● Your goal:
What is needed is a faithful transcription of all the data below, pictures excluded.

● Raw data:
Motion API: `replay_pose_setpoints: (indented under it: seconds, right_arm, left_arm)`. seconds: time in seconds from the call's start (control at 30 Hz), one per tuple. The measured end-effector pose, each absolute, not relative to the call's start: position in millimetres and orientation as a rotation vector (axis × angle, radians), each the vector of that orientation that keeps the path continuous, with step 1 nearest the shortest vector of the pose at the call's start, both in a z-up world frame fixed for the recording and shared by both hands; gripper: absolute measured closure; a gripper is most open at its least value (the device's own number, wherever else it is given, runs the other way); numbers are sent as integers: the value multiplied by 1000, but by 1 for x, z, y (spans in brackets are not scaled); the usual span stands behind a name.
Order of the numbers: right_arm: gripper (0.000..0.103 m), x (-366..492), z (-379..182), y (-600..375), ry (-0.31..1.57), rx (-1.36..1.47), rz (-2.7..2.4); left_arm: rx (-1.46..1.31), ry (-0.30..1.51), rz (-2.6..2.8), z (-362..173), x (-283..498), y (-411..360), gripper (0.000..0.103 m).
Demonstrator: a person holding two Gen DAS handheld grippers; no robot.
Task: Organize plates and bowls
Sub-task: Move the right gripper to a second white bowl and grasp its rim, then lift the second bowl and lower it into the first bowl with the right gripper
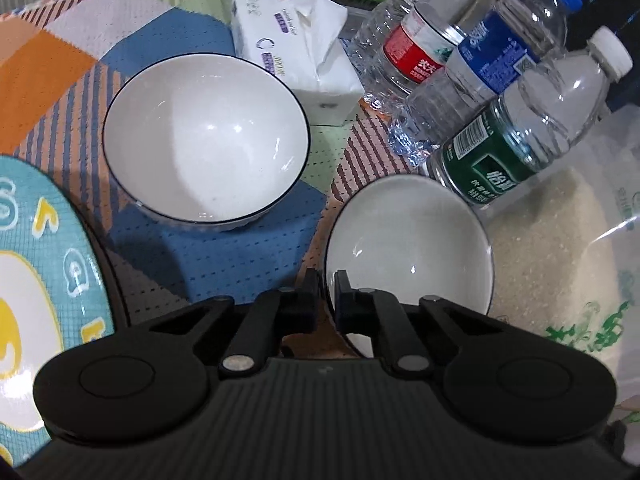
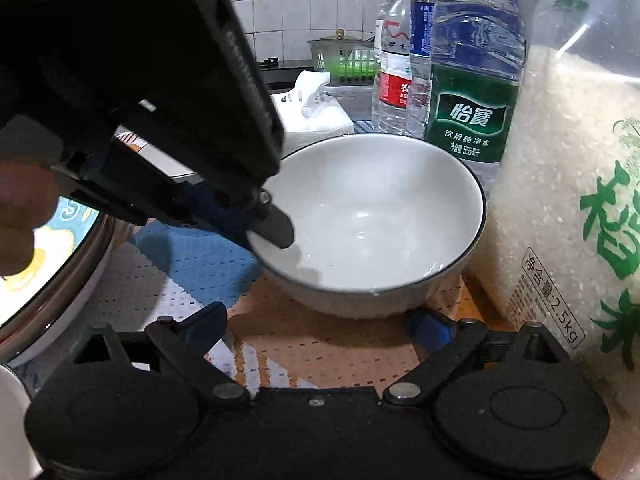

● Answer to this task:
Motion API: `replay_pose_setpoints: (indented under it: seconds, right_arm, left_arm)`. seconds: time in seconds from the call's start (control at 30 Hz), one per tuple. The measured end-effector pose, each absolute, not relative to the call's start: position in millimetres and orientation as a rotation vector (axis × angle, radians), each the vector of that orientation that keeps the path continuous, with step 1 nearest the shortest vector of the pose at the call's start, both in a z-up world frame fixed for the recording and shared by both hands; gripper: absolute measured closure; a gripper is most open at its least value (the device's own number, wherever else it is given, runs the other way); numbers are sent as integers: the value multiplied by 1000, but by 1 for x, z, y (spans in brackets are not scaled); the usual span stands behind a name.
Order of the numbers: right_arm: gripper (0.000..0.103 m), x (-366..492), z (-379..182), y (-600..375), ry (-0.31..1.57), rx (-1.36..1.47), rz (-2.7..2.4); left_arm: rx (-1.46..1.31), ry (-0.30..1.51), rz (-2.6..2.8), z (-362..173), x (-283..498), y (-411..360), gripper (0.000..0.103 m).
Demonstrator: a person holding two Gen DAS handheld grippers; no robot.
Task: Organize plates and bowls
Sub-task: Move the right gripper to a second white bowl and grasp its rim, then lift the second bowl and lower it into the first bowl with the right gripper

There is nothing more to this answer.